Circadian clock genes such as Clock and Rab3a in mice, and Per, and Dbt in flies, which influence both circadian timing and sleep homeostasis, have been identified using ENU/EMS mutagenesis techniques (10,12–15). Discovery of these genes led to identification of many others (Bmal1/Cyc, Cry1,2, Per1,2,3, etc.) that also underlie circadian and homeostatic aspects of sleep (16). However, many of these mutations produce only subtle phenotypes, which are difficult to detect, and are often affected by the genetic background of the mouse (17). Approaches using traditional mouse strains, genetic crosses, and quantitative trait locus (QTL) mapping strategies have also identified a modest number of sleep-influencing genes such as Homer1a, Acads (acyl-coenzyme A dehydrogenase), and Rarb (Retinoic acid receptor beta) (18–20).
A major bottleneck in large-scale genetic studies of sleep is the difficulty, expense and time demands of traditional EEG/EMG studies. While knockout studies of select target genes such as neurotransmitter receptors have found modest effects on at least one sleep parameter, relatively few genes have been examined (21). Using a higher throughput, non-invasive approach allows for much larger numbers of mice to be examined (22–26). The PiezoSleep system utilizes a sensitive piezoelectric film covering the mouse cage floor, and is especially well suited to characterization of large-scale resources such as mice from the International Knockout Mouse Consortium (IKMC) (27). IKMC aimed at generating mutant embryonic stem cells (ES) with loss of function for each coding gene in the mouse genome on the B6N background. Continued generation of these single-gene KO lines is now being carried out using CRISPR methodologies. As live mice are bred from these approaches, the single-gene knockouts undergo a core set of broad-based phenotyping screens at the KOMP2 centers and as part of the International Mouse Phenotyping Consortium (IMPC) (28–31). A collaborative phenotyping approach like KOMP2 has many advantages over individual lab efforts, as a single mouse can be examined for multiple traits, and uniform quality control procedures help to limit confounding. In addition, a collective study of these traits allows for associations to be identified that might reveal previously unknown relationships among phenotypes. This broad-based platform aims to expedite the functional annotation of genes, especially those that are currently most poorly understood (32–34). The Jackson Laboratory KOMP2 Phenotyping Center (JAX-KOMP2) uniquely integrated PiezoSleep as part of the pipeline, and the results to date are described in this report.
METHODS
Generation of KO mice
IKMC mouse mutants were generated on a C57BL/6N mouse background and have either a single null mutation in which an entire locus is removed, or “knockout-first” alleles which permits generation of conditional alleles by utilization of site-specific recombinase (35,36). For phenotyping at JAX KOMP2, C57BL/6N is used as the reference control strain and will be referred to as B6N in this report.

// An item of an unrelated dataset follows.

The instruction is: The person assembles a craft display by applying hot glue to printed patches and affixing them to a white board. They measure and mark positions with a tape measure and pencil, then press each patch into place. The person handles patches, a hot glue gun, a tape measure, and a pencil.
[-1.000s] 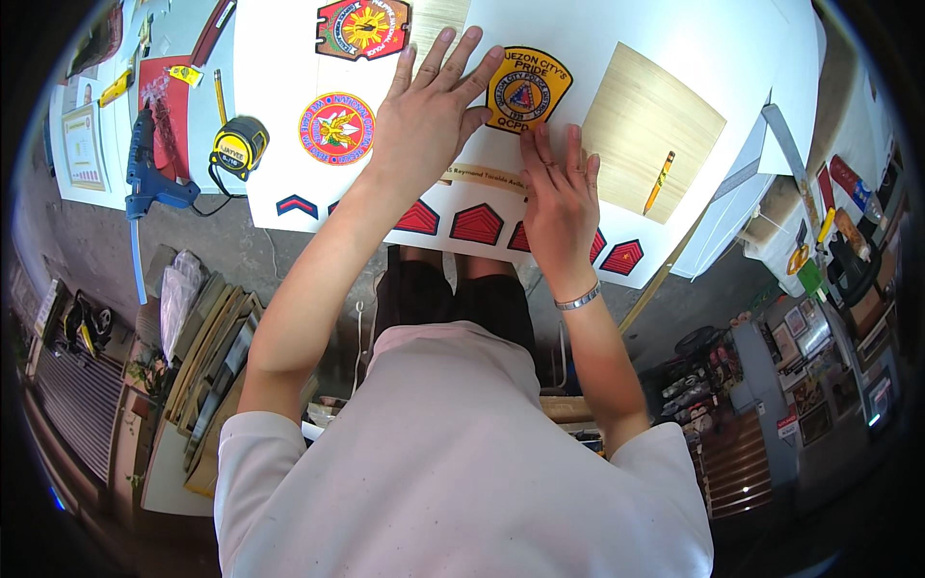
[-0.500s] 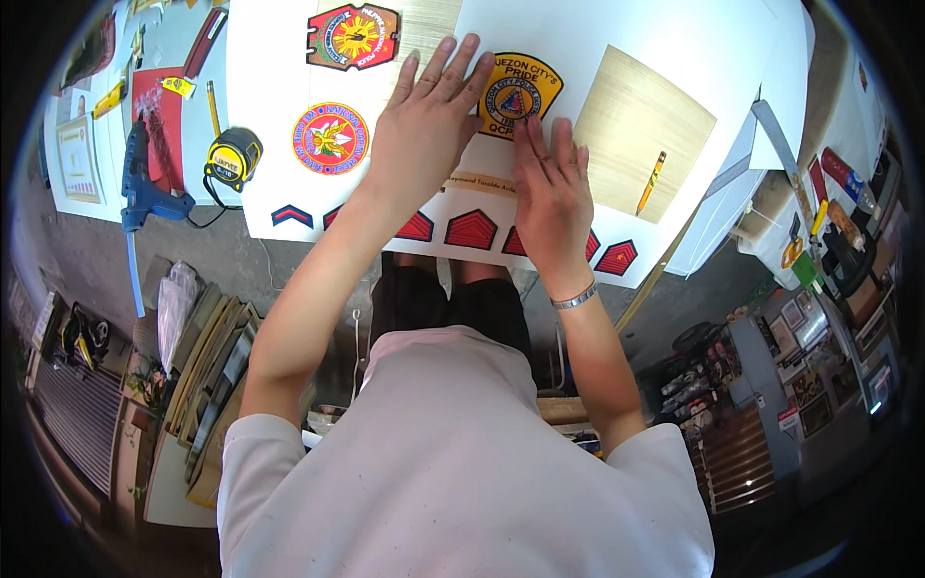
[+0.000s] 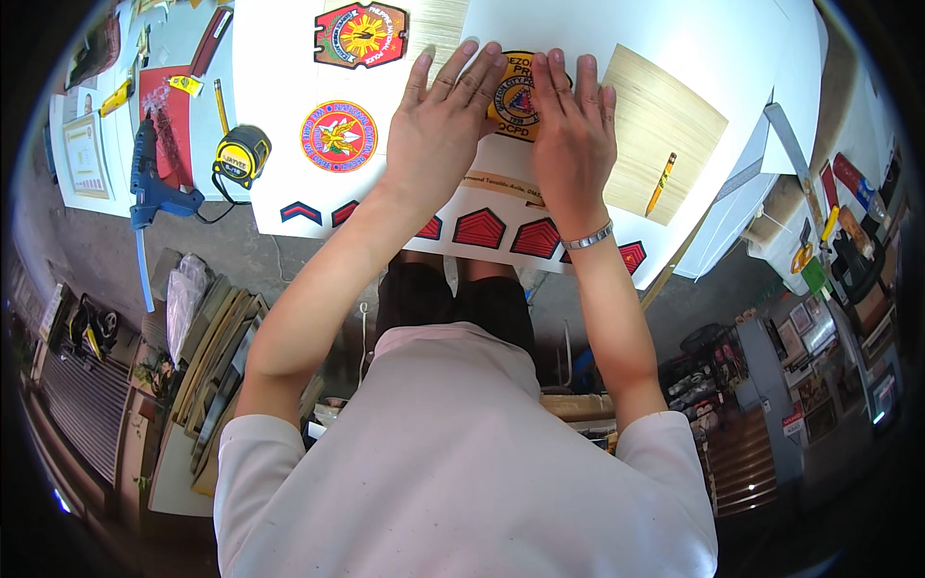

As part of the JAX-KOMP2 Phase One phenotyping pipeline, each mouse was characterized in a standardized protocol from age 4-18 weeks. During this period, data for more than 200 parameters were collected using a battery of assays. These assays cover a range of morphological, physiological and behavioral traits including many disease relevant parameters pertaining to neurobehavior, metabolism, immune, cardiovascular, sensory, and musculo-skeletal systems, followed by terminal collection of blood and histopathology (37) (Supplementary Figure 1). Additional tests such as light/dark box and hole-board exploration tests, rotarod, and sleep, were unique to the JAX-KOMP2 pipeline. Sleep was evaluated using a PiezoSleep System (Signal Solutions, LLC, Lexington, KY), a non-invasive, high throughput sleep-wake monitoring system (details provided in following sections). The primary traits analyzed in this system are total sleep duration averaged across 24 h, 12 h light phase and 12 h dark phase, average sleep bout lengths (across 24 h, 12 h light phase, and 12 h dark phase), and breath rate during sleep.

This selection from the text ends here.